ステークホルダー・エンゲージメントは、企業の社会的責任(CSR)を果たすための重要な取り組みの一つです。

企業がステークホルダーとの対話を通じて、社会的課題の解決に取り組むことは、企業の評判やブランド価値の向上につながります。また、ステークホルダーとの信頼関係を構築することで、企業は安定的な事業運営を行うことができます。

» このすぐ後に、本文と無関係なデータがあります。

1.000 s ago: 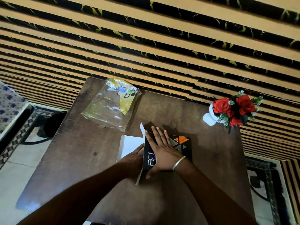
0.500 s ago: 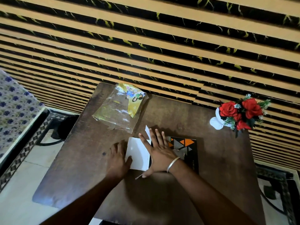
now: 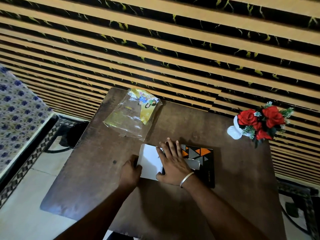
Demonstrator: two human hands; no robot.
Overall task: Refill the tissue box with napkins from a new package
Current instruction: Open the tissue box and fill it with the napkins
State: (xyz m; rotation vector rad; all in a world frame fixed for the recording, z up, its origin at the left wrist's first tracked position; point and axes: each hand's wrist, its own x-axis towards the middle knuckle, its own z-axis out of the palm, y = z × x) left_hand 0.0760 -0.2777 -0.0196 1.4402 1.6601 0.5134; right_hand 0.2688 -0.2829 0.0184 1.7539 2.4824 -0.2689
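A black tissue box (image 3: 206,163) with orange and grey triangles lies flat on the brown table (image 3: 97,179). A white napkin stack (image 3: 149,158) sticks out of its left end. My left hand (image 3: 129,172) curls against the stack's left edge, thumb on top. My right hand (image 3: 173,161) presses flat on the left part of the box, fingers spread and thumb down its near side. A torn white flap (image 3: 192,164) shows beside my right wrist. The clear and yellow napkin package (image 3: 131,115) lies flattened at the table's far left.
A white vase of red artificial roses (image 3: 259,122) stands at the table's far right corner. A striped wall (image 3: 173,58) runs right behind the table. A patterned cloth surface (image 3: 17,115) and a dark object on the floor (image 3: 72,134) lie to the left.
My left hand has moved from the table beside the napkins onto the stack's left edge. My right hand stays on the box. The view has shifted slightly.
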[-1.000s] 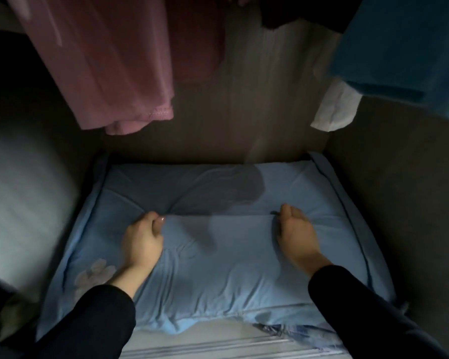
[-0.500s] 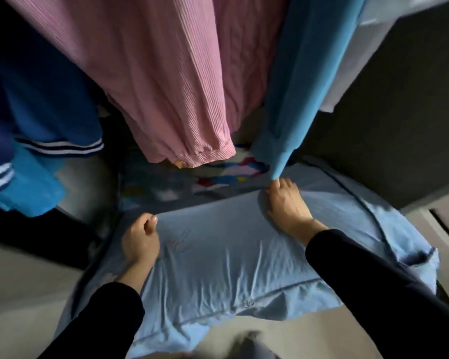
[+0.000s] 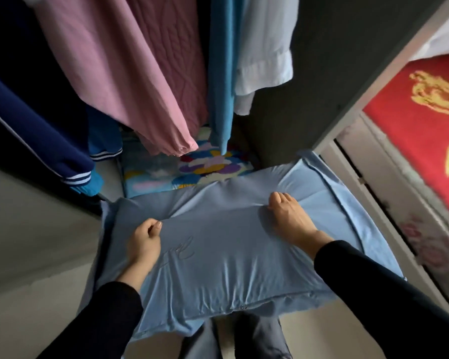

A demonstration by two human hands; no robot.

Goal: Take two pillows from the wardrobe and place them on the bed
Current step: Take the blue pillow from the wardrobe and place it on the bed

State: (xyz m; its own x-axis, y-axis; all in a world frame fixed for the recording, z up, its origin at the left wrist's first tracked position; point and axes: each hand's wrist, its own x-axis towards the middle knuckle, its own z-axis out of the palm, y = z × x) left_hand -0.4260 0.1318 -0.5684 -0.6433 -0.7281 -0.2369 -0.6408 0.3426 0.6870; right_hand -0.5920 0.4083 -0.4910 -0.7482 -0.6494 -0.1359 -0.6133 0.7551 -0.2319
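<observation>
Both hands clamped on the top face of the light blue pillow [image 3: 231, 255], held level at the mouth of the wardrobe [image 3: 347, 73], roughly half in and half out. Left hand [image 3: 143, 244] curled into a near fist near the pillow's left end, thumb and fingers pinching a ridge of cover. Right hand [image 3: 290, 218] flatter near the right end, fingertips dug into a fold, cloth drawn taut between the two grips. No telling from here whether more than cover is caught.

Main risk, as a judgement: grip on loose cover only, so likely sag or slide of the filling toward the near edge, and a drop to the floor [image 3: 36, 320] below the pillow.

Second risk: a snag overhead. Pink garment [image 3: 130, 81] and teal garment [image 3: 222, 73] hanging just beyond the pillow's far edge, hems low enough to be dragged along or pulled from the hanger by a raised lift. White shirt [image 3: 265, 55] higher and less exposed.

Third: the pillow's right corner close to the wardrobe's door frame [image 3: 329, 146]; a swing toward the right apt to catch the flange there.

Multicoloured bedding [image 3: 192, 169] beyond the pillow, deeper in the wardrobe; unclear whether a second pillow. Only one pillow visibly in hand, none yet on the bed.
</observation>
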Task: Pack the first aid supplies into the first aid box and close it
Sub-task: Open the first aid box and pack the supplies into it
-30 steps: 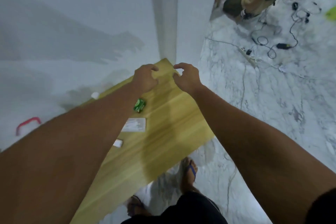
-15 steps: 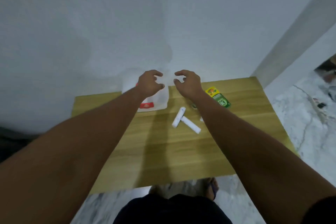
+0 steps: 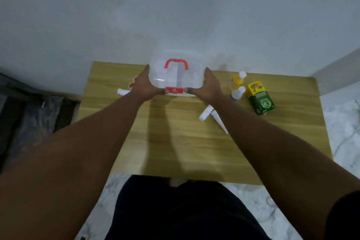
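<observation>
A clear plastic first aid box with a red handle and a red front latch stands at the back of the wooden table, lid down. My left hand presses against its left side, thumb by the latch. My right hand grips its right side the same way. Right of the box stand a yellow bottle and a small white-capped bottle, then a green and yellow carton. Two white tubes lie crossed under my right forearm. A white roll and a red item lie left of the box.
A grey wall rises directly behind the table. Marble floor lies to the right and in front. A dark cloth-covered heap sits on the left. My dark shorts fill the bottom of the view.
The camera swung from the table's corner and floor to face the table squarely. Both hands went from hovering curled above the box to pressing flat on its two sides.
</observation>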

一方で、ステークホルダー・エンゲージメントを適切に行わない企業は、ステークホルダーからの信頼を失い、事業運営に支障をきたす可能性があります。例えば、環境問題や人権問題などへの対応が不十分な企業は、消費者からのボイコットや投資家からの投資引き上げなどのリスクに直面する可能性があります。

主な事例

1.パタゴニア

アウトドア用品メーカーのパタゴニアは、環境保護団体とのパートナーシップを通じて、持続可能な素材の開発や環境保全活動に取り組んでいます。また、サプライチェーン上の労働者の権利保護にも積極的に取り組んでおり、ステークホルダーとの対話を通じて、持続可能な社会の実現に貢献しています。

2.ユニリーバ

日用品大手のユニリーバは、サプライヤーとの協働を通じて、持続可能な原材料の調達に取り組んでいます。また、消費者との対話を通じて、持続可能な製品の開発や啓発活動にも力を入れています。ユニリーバは、ステークホルダー・エンゲージメントを通じて、事業活動全体でサステナビリティを追求しています。

3.富士通

ITサービス大手の富士通は、お客様や社会との対話を通じて、社会課題の解決に向けたデジタル技術の活用に取り組んでいます。また、社員との対話を通じて、ダイバーシティ&インクルージョンの推進にも力を入れています。富士通は、ステークホルダー・エンゲージメントを通じて、持続可能な社会の実現と企業価値の向上を目指しています。

まとめ

ステークホルダー・エンゲージメントは、企業がSDGsに貢献し、持続可能な社会の実現に向けて取り組むための重要な手段です。

企業は、ステークホルダーとの対話や協働を通じて、社会的課題の解決に取り組み、ステークホルダーからの信頼を獲得することができます。今後、SDGsの達成に向けて、より多くの企業がステークホルダー・エンゲージメントに積極的に取り組むことが期待されます。